我没有测试这些差异,但是我正在开发的数据库有超过50000用户,超过6万的支付,查询运行时间是0.024秒。
#3
1
My solution:
我的解决方案:
SELECT
u.codigo,
u.nome,
max(r.latitude),
max(r.longitude),
max(r.data_criacao)
from TAB_REGISTRO_COORDENADAS r
inner join TAB_USUARIO u
on u.codigo = r.cd_usuario
group by u.codigo
#4
0
Taking this one step further, we can also use:
更进一步,我们也可以使用:
select payment_id, cust_id, amount, payment_method
from my_table where payment_id in
(
select max(payment_id) from my_table group by cust_id
);
...but this query is also taking way too long in my context. The inner select is smoking fast, but the outer takes a while, and with only 124 results from the inner. Ideas?
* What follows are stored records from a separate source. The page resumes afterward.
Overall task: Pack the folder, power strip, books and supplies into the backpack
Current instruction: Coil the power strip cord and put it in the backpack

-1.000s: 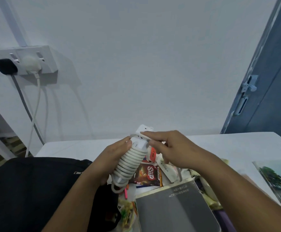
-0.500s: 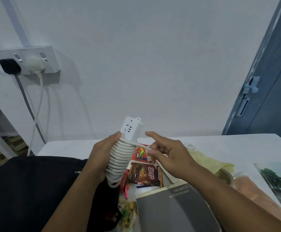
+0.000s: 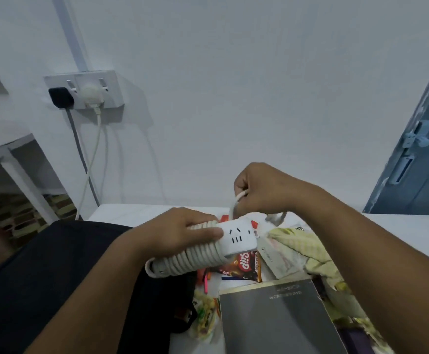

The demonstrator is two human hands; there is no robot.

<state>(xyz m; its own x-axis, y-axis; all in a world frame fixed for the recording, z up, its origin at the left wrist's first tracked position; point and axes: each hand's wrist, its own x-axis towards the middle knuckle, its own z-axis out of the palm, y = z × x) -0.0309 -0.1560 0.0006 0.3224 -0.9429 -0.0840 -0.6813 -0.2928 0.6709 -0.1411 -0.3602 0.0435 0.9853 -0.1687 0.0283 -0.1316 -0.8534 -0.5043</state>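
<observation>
My left hand (image 3: 182, 232) grips a white power strip (image 3: 237, 237) whose cable (image 3: 190, 259) is coiled round its body; the strip lies almost level above the table. Just above it, my right hand (image 3: 264, 190) pinches the loose end of the cable, and the plug (image 3: 276, 217) dangles below that hand. A black backpack (image 3: 55, 277) lies at the left under my left forearm. A dark grey book (image 3: 277, 318) sits at the bottom centre. Under the strip lie a brown snack packet (image 3: 244, 268) and pink pens (image 3: 205, 281).
A white table (image 3: 399, 233) carries a yellow-green checked cloth (image 3: 307, 249), a white paper packet (image 3: 277, 256) and a sweets bag (image 3: 204, 315). A wall socket (image 3: 85, 90) with two plugs is at upper left. A blue door (image 3: 422, 162) stands at right.
The power strip has tipped from upright to nearly level. My right hand has risen above it, pulling the loose cable end up. The camera has swung a little to the left.
</observation>
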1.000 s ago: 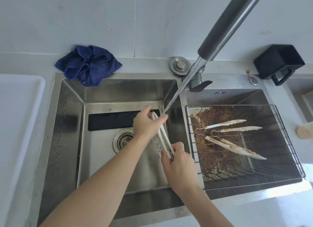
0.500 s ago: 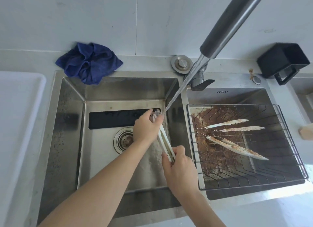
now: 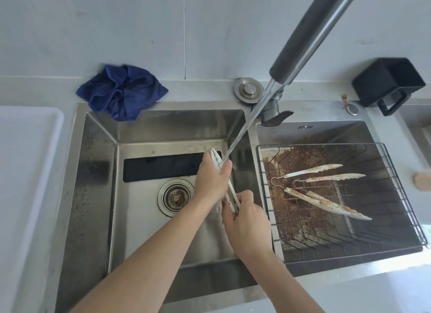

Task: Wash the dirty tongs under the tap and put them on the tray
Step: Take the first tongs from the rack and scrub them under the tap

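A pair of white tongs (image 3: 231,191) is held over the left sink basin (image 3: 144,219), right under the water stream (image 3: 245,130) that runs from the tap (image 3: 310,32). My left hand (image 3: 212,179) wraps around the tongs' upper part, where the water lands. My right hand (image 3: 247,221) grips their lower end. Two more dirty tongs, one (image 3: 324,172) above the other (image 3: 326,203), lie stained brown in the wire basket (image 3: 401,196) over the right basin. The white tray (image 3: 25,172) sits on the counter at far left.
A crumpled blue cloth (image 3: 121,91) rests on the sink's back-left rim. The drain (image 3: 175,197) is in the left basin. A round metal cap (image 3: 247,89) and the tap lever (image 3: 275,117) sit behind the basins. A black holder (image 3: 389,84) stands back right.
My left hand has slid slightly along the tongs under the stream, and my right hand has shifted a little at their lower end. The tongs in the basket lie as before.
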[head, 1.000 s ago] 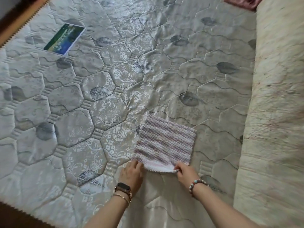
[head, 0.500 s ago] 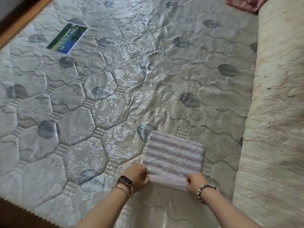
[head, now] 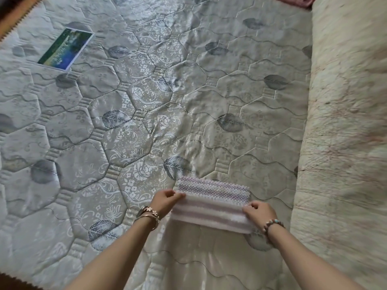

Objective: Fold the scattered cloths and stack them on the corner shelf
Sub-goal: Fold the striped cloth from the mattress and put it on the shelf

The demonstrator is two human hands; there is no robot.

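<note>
A small purple-and-white striped cloth (head: pixel 213 204) lies on the quilted mattress (head: pixel 146 122) near its front edge, its near half lifted and turned over toward the far half. My left hand (head: pixel 165 200) pinches the left corner of the lifted edge. At the right corner my right hand (head: pixel 258 212) pinches the same edge. A strip of the cloth's textured far side still shows beyond the fold. A dark pink cloth (head: pixel 295 0) peeks in at the top right. No shelf is in view.
A green and blue booklet (head: pixel 66 49) lies on the mattress at the far left. A long cream rolled blanket (head: pixel 345 132) runs along the right side. The wooden bed frame edge (head: pixel 14 19) shows at the top left corner.
Both hands lifted the cloth's near edge and carried it away from me over the cloth, so a smoother striped underside now shows and less of the textured top is visible.
</note>
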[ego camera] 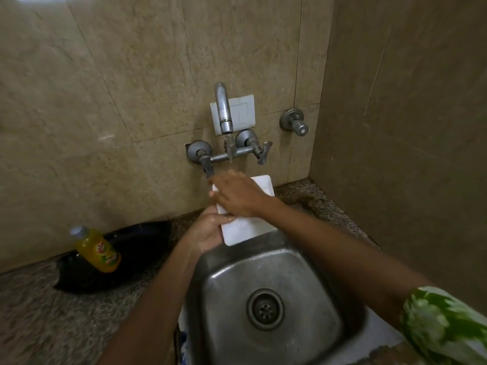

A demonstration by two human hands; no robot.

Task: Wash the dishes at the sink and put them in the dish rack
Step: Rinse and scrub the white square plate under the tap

…但是这个查询在我的背景下也太长了。内部选择是快速吸烟,但外部需要一段时间,并且只有124个结果来自内部。想法吗?
#5
0
I have come across this before. Group by's are more intended for aggregate expressions or identical records. My research found it is best practice to do something like this:
我以前遇到过这种情况。Group by's更适合用于聚合表达式或相同的记录。我的研究发现,做这样的事情是最好的做法:
SELECT u.*, p.method, p.id AS payment_id
FROM (
SELECT DISTINCT users.id
FROM users
) ur
JOIN payments p
ON p.id =
(
SELECT pt.id
FROM payments pt
WHERE pt.user_id = ur.id
ORDER BY
pt.id DESC
LIMIT 1
)
#6
0
I read the following solution on SO long ago, but I can't find the link to credit, but here goes:
很久以前,我读过以下的解决方案,但是我找不到与信贷的联系,但我发现:
SELECT users.*, payments.method, payments.id AS payment_id, payments2.id
FROM users
JOIN payments
ON users.id = payments.user_id
LEFT JOIN payments2
ON payments.user_id = payments2.user_id
AND payments.id < payments2.id
WHERE payments2.id IS NULL
To understand how this works, just drop the WHERE payments2.id IS NULL
and you'll see what is happening, for instance it could produce the following output (I haven't build the schema to test this, so it's pseudo-output). Assume there are the following records in payments
:
要理解这是如何工作的,只需删除WHERE payments2。id为NULL,您将看到正在发生的情况,例如它可能产生以下输出(我还没有构建用于测试这个的模式,所以它是伪输出)。假设有以下付款记录:
id | user_id | method
1 | 1 | VISA
2 | 1 | VISA
3 | 1 | VISA
4 | 1 | VISA
And the above SQL (without the WHERE payments2.id IS NULL
clause) should produce:
和上面的SQL(没有WHERE payments2)。id为空子句)应产生:
users.id | payments.method | payments.id | payments2.id
1 | VISA | 1 | 2
1 | VISA | 1 | 3
1 | VISA | 1 | 4
1 | VISA | 2 | 3
1 | VISA | 2 | 4
1 | VISA | 3 | 4
1 | VISA | 4 | NULL
As you can see the the last line produces the desired result, and since there's no payments2.id > 4
, the LEFT JOIN results in a payments2.id = NULL
.
正如您所看到的,最后一行产生了所需的结果,因为没有payments2。id > 4,左侧连接结果为payments2。id = NULL。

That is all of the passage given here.